Comparison of computed tomography (CT)–only images with positron emission tomography (PET) and fused PET/CT images to compare tumor visibility. Case 1: ovarian cancer metastasis in the rectus muscle (arrows)—the medial margin was obscured by the adjacent rectus muscle (asterisks) on CT but well delineated on PET/CT. Case 2: lung cancer metastasis in the sacrum (white arrows)—margins were underestimated by the lytic lesion on CT but were better seen to extend medially and posteriorly (asterisks) on the PET/CT. Case 3: bladder cancer metastasis in the left iliac bone (arrows)—the lesion demonstrated a mixed lytic and sclerotic appearance on CT, but PET/CT confirmed only the lytic component to be metabolically active tumor. The sclerotic portion (asterisks) was not metabolically active.
Figure 3.
Comparison of intraprocedural computed tomography (CT)–only images with positron emission tomography (PET)/ CT images during cryoablation. Case 1: testicular cancer metastasis in the right paraspinal region—CT-only images demonstrated the ice ball (arrows), but the tumor was not seen. On the fused PET/CT image, the tumor (asterisk) was well seen and the ice-ball margin was assessable circumferentially by examining how far the ice ball (arrows) extended beyond the tumor. Case 2: renal cell cancer metastasis in the scapula—the CT-only image showed the ice ball (arrows); however, the isodense metastasis was obscured within the ice ball. The PET/CT image showed the tumor (asterisk) engulfed by the ice ball (arrows). Again, the ablation margin could be inferred by how far the ice extended beyond the tumor over the entire tumor circumference.

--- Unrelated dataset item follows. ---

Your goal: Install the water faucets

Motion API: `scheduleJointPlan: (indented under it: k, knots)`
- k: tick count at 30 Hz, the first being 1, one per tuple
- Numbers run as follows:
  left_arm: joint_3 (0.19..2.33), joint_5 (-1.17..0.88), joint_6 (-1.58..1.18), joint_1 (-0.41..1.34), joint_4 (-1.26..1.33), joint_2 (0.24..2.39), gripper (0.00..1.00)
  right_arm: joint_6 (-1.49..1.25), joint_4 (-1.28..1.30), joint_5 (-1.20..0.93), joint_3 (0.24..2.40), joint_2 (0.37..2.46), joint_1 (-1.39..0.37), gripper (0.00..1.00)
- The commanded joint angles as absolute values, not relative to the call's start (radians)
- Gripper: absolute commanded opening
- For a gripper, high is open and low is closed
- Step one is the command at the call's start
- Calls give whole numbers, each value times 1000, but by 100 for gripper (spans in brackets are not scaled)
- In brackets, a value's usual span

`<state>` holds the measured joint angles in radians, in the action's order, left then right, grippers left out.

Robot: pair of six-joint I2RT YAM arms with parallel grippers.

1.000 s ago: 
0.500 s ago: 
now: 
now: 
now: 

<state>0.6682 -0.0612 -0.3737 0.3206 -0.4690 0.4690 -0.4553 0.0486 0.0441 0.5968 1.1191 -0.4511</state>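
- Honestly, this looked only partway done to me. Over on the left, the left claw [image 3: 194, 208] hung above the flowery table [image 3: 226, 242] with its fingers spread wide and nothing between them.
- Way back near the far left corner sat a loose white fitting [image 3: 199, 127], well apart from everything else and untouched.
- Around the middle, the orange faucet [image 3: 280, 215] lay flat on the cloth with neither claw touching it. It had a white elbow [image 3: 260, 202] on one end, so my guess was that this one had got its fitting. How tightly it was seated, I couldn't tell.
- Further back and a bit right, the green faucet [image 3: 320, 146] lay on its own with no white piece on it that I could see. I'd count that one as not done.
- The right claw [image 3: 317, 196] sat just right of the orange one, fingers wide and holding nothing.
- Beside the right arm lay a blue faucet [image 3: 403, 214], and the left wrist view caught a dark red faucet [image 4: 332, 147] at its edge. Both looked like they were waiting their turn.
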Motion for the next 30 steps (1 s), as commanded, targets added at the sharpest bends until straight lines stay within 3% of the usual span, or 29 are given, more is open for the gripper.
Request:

For each procedure, images were reviewed independently on a picture archiving and communication system (PACS) workstation (Visage Imaging, San Diego, California). For PET/CT assessment, 3-mm axial images of the unfused attenuation-corrected PET and CT images as well as fused overlaid PET/CT images were analyzed to determine whether the tumor and ice-ball margin could be fully assessed. For CT-only assessment, the diagnostic quality CT-only images were evaluated using 3-mm axial slices, with 3-dimensional multiplanar reconstruction (postprocessed using Visage software) also used as needed. For CT-only images, tumors were defined to be fully visible when a perceptible difference in density (Hounsfield units) between the tumor and surrounding tissues could be observed circumferentially. For PET/CT images, tumors were defined to be fully visible when a perceptible difference in PET avidity between the tumor and surrounding tissues could be observed circumferentially. Ice-ball margins were defined to be fully visible when tumors were fully visible as defined earlier, and there was a perceptible density difference between the ice ball and surrounding unablated tissues. Tumor and ice-ball margin visibility were compared as described further in the statistics section.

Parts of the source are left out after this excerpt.